"Last supper for sorry celebrities"
by Andy MOSELEY for remotegoat on 31/10/12

A J Evans play is an intelligently written and diligently researched piece exploring the artificial lives of literary, academic, and dramatic cliques, and the real-life damage they inflict on people drawn into them through the accident of birth.

It opens with playwright Hector Grey welcoming Jane Burdock, a Times columnist he had a brief affair with, and subsequently wrote a play about. He continues to revive the play, taking the lead against a succession of ever younger females. Eva, the latest of them, is next to arrive. Over the course of a crowded first act they are joined by four more supper party guests and Hector's wife, Lady Cynthia.

The act is awash with literary references, inviting the audience to guess who the real-life role models may be. A few red herrings are thrown in, does the reference to Hector's script about a detective with psoriasis suggest he is Dennis Potter? Meanwhile, the self-serving group backbite and debate the relative merits of fiction and non-fiction, and the extent to which both draw heavily on the other.

None of this prepares us for the second act, which may be the point, as the group is laid into by Ludo, the son Jane devotes many column inches to. He intrudes on a game of charades and swiftly accuses veteran actor Sir Rudolph Treglown of child abuse, before making lesser charges against his mother, Hector and Lady Cynthia, and apologising to Eva and the last guest, Patrick Fenton, for drawing them into this.
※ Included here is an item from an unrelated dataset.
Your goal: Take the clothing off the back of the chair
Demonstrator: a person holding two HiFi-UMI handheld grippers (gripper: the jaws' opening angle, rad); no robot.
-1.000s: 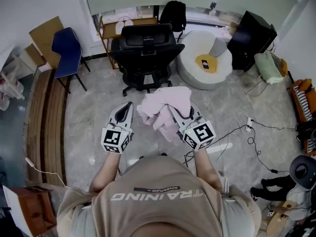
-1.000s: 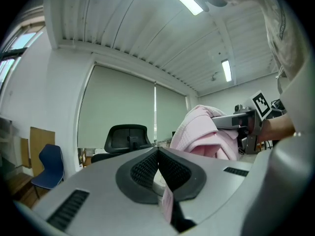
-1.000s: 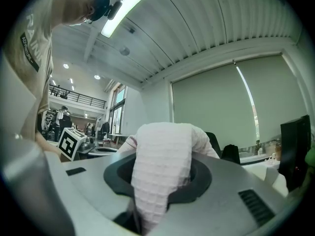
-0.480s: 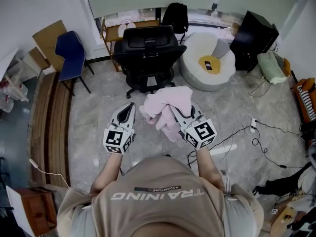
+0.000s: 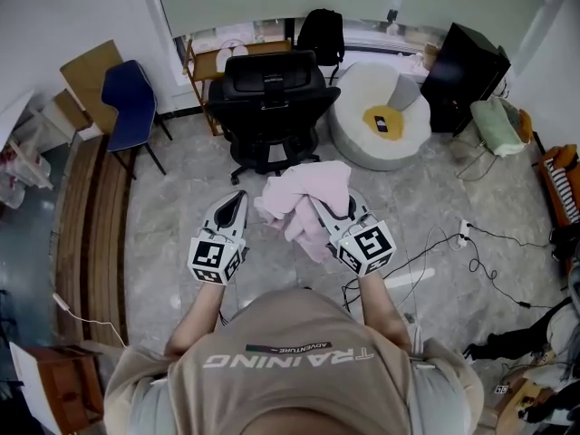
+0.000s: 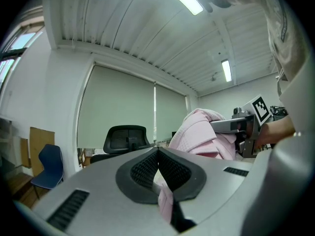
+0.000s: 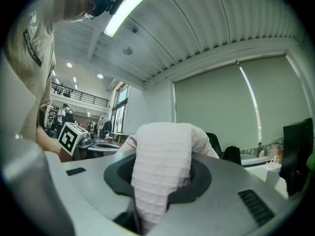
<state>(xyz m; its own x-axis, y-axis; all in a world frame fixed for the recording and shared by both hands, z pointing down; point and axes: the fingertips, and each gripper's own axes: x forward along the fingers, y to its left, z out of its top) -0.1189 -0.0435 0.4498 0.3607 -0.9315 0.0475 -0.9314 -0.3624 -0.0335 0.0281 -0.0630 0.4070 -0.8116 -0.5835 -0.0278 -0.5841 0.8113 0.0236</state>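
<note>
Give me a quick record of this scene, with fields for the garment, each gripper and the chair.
garment: pink garment, bunched up, draped over the right gripper
right gripper: fingers shut on the pink garment
left gripper: fingers together, a thin pink strip between them, apparently the garment's edge
chair: black office chair, beyond both grippers, backrest bare

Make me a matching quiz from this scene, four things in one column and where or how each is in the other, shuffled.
1 pink waffle-weave garment
2 black office chair
3 blue chair with black legs
4 round white pouf

A beside a brown board
B clamped in the right tongs
C carries a yellow pad
D its back bare

Pairs: 1-B, 2-D, 3-A, 4-C
</note>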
The protectiveness the others show towards Sir Rudolph might have seemed implausible a few weeks ago, but the play benefits from recent events highlighting how showbusiness keeps its secrets to itself.

Where the play doesn't work is in creating suspense. The first half is well-observed with believable characters, but is almost a comedy of manners, leaving you wondering where the main story will emerge from. When Hector and Eva, and Lady Cynthia and Patrick, find themselves alone, you suspect what follows will be about the philandering literary couple. Thankfully it isn't, but, that being the case, Ludo needs to come in and shake things up sooner. When he does arrive, by making his biggest accusation first, it steals the thunder from what is to follow, with every other character assassination an anti-climax after the main event.
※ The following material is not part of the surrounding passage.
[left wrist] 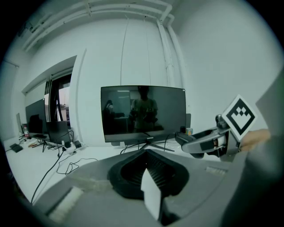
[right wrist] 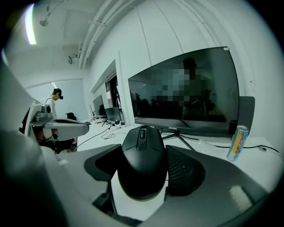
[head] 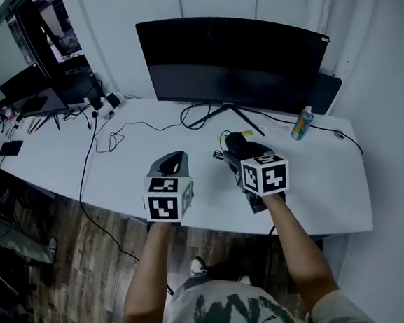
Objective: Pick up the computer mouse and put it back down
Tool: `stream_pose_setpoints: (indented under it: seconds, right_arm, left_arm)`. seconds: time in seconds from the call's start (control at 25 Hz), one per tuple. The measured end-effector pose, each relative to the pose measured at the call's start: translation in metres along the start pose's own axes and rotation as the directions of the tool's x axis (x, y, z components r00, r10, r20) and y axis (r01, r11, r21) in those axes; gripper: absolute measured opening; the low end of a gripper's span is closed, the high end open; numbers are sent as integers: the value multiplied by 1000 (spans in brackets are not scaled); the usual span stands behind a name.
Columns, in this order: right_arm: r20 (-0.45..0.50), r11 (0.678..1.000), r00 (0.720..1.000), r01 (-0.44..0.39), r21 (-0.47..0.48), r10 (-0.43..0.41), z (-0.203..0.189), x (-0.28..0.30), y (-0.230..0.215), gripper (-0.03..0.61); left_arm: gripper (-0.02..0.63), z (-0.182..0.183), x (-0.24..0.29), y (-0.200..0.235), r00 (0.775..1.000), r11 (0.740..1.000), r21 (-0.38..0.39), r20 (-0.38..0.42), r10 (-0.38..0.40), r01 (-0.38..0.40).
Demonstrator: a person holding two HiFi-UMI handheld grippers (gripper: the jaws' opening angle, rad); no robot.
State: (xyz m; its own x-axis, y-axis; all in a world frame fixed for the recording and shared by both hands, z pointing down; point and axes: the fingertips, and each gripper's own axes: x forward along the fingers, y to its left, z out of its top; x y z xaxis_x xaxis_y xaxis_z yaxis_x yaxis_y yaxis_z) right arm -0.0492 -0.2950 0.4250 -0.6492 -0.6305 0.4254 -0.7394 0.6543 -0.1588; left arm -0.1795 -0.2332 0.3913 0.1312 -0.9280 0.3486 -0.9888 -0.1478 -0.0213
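Head view: mouse [head: 237,141] is held in the right tool [head: 237,148] above the desk [head: 331,195], left tool [head: 176,158] beside it. Left gripper view: jaws clenched, nothing held. Right gripper view: mouse clamped between the pads [right wrist: 184,170]; lift judged done, lowering and release required next.

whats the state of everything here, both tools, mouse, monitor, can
left tool, shut, nothing in it
right tool, shut on the computer mouse
computer mouse, gripped by its sides, buttons up
monitor, upright, screen dark
can, upright on the desk
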Motion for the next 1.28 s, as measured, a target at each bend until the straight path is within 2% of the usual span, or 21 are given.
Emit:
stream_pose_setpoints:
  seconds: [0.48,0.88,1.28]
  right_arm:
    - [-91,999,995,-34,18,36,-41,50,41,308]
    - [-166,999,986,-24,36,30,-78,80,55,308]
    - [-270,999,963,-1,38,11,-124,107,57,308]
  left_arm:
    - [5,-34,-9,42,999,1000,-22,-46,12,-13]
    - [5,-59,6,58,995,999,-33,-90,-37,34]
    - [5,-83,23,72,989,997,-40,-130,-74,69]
The play also has too many characters. Whilst the actors gave strong performances, Eva and Patrick illustrated little about the behaviour of their hosts that couldn't have been achieved without them physically being there, and their sub-plots pulled focus from the well-established clique and Ludo.

The promotional material has comments by theatres that read, and declined to produce, the play. It says this is because it's too controversial, but I doubt this is the only reason. While it is an entertaining and intelligent piece of theatre, Evans could do with removing some its excess, sharpening its focus, and going for a more direct approach to achieve the potential her script undoubtedly has.